* [TASK STATEMENT]: Set down again exactly the lines of the listing below that fall between the line holding "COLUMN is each" and the line holding "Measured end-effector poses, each", inclusive.

Top of EXERCISE DATA

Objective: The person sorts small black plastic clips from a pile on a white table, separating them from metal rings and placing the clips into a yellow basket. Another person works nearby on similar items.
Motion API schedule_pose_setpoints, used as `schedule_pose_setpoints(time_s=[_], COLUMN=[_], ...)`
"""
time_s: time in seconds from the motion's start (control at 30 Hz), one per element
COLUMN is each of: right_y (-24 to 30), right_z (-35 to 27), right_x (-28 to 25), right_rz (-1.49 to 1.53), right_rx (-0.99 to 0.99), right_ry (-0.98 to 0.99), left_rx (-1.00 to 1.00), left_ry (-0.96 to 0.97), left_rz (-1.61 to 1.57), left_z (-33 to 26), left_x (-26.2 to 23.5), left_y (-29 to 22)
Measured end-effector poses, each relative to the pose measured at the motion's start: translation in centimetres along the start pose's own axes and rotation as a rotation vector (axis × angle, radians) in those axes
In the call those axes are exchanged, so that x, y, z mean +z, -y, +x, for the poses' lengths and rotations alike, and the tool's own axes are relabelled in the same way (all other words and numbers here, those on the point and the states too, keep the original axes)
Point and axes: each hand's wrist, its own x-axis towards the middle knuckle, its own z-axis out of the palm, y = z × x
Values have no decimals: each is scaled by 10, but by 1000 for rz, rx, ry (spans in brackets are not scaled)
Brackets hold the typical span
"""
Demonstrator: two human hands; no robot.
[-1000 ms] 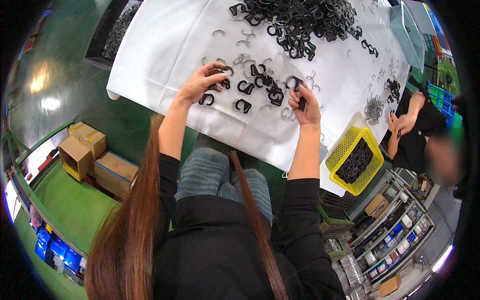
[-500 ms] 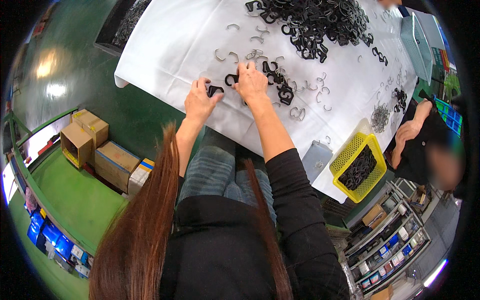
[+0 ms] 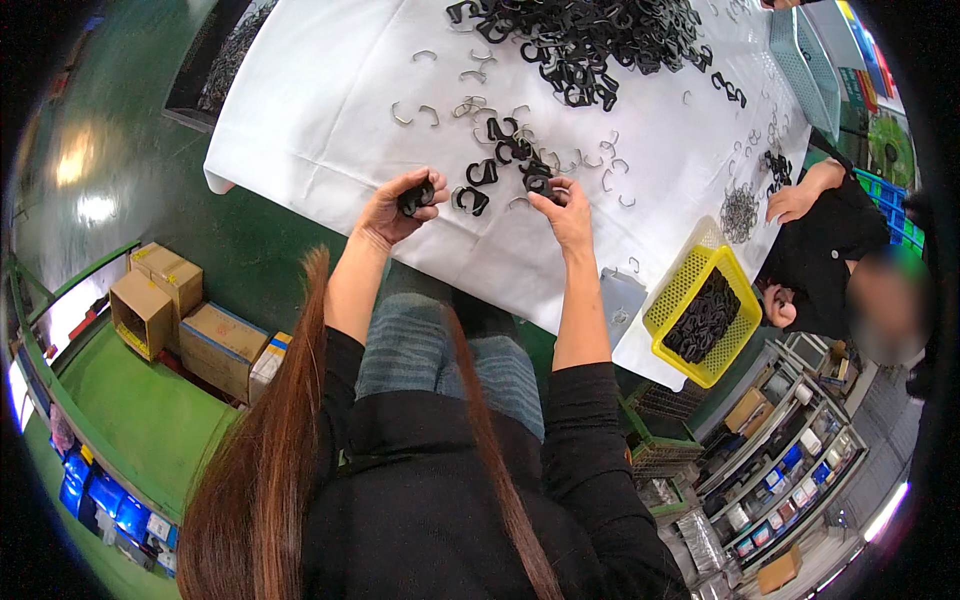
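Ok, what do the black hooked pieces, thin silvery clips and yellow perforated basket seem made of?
Black hooked pieces: probably moulded plastic, satin, uniformly shaped. Thin silvery clips: likely bent metal wire, faintly shiny. Yellow perforated basket: apparently smooth plastic, evenly coloured, pierced walls.

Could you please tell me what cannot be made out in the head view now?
Head view: how many black pieces the left hand holds; its fingers cover them.
Head view: whether the right hand grips or only touches the black piece at its fingertips; too small.
Head view: how far the black pile extends; the top edge cuts it off.
Head view: how deep black parts lie in the yellow basket; upper ones hide others.
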Motion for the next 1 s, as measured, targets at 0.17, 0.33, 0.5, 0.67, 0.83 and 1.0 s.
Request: schedule_pose_setpoints(time_s=[0.17, 0.33, 0.5, 0.67, 0.83, 1.0], right_y=[8, 25, 13, -8, -16, -12], right_z=[2, -2, 0, 9, 10, -3], right_x=[16, 32, 31, 26, -1, -26], right_rz=[-536, -641, -561, -279, 431, 1069], right_rx=[224, 277, 161, 70, 195, 332], right_ry=[-319, -407, -392, -322, -1, 218], left_rx=[39, 137, 434, -71, 228, 206], left_ry=[-371, -735, -719, -600, -637, -537], left_rz=[169, 1579, 2205, 2108, 2261, 2360], left_z=[37, 86, 112, 113, 108, 113], left_x=[15, 21, 19, 23, 29, 26], left_y=[25, 39, 52, 24, 27, 47])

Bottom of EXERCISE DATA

* [TASK RESULT]:
COLUMN is each of: right_y (-24 to 30), right_z (-35 to 27), right_x (-28 to 25), right_rz (-1.49 to 1.53), right_rx (-0.99 to 0.99), right_ry (-0.98 to 0.99), left_rx (-1.00 to 1.00), left_ry (-0.96 to 0.97), left_rz (-1.61 to 1.57), left_z (-33 to 26), left_x (-26.2 to 23.5), left_y (-29 to 22)
Measured end-effector poses, each relative to the pose measured at the motion's start: translation in centimetres along the start pose's own axes and rotation as a rotation vector (axis × angle, radians) in those axes

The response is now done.